Before we conclude this first section, I would like to shed light on some concepts that come up once observing this result:

• Given we just explore PCA application on finding the independent/orthogonal eigen vectors that when each magnified by its respective eigen value, describes the shape of the universe’s returns, with each eigen vector \(e_i\) being normalized into a unit vector, such that \(\left \| e_i \right \| = 1\)
• For any allocations weight of M amount of securities, whereas \(w = \begin{vmatrix} w_1\\ w_2\\ \vdots\\ w_M \end{vmatrix}\) such that \(-1 \leq w_{i}\leq 1\) and \(\sum_{1}^{M}w_i = 1\) we are simply finding a allocation vector in M-dimensional space!

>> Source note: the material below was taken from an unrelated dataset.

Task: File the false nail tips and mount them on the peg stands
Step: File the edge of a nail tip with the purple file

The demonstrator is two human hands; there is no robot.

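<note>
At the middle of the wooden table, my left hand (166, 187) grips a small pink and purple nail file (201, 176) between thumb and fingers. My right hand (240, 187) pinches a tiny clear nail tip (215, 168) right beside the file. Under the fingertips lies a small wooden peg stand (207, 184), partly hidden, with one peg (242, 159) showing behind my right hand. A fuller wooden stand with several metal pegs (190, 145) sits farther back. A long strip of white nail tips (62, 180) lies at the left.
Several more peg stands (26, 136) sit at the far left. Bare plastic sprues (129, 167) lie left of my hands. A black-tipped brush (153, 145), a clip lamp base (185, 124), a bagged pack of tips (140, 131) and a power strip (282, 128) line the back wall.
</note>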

We then pose the question:

What if we align our allocations vector in the direction of an eigen vector?

• By simply normalize any eigen vector \(e_{i} = \begin{vmatrix} e_{i_1}\\ e_{i_2}\\ \vdots\\ e_{i_M} \end{vmatrix}\) by its components summation, \(w_{e_i} = \frac{e_i}{e_i \cdot \vec{\boldsymbol{1}}} = \frac{e_i}{\sum_{n=1}^{M}e_{i_n}}\), we obtain an eigen portfolio

This is actually a field of study to which there exist many different research papers, feel free to look them up. Although, commonly agreed among the community, empirically proven, the largest eigen portfolio (eigen_1) associating with the largest eigen value is referred to as the “market portfolio” when M securities are picked as securities that comprises the market, which is explained in the next chapter. Though we have understood, as well as visualize, the meanings & functionalities of eigen decomposition on a symmetric M x M Covariance Matrix, derived from any given N x M returns table of M securities, we have only learned the ABC of such mathematical language. There arises many questions regarding the invariant nature of such eigen components, implementations & utilities on how we could use such knowledge to benefit our investment decision making. Moving forward to the subsequent chapters, we will start diving deeper into the nature of such eigen components, thus covariance & correlations, in a much heavier quantitative way, specifically with more details on portfolio & risk management and touching base on optimization as a whole.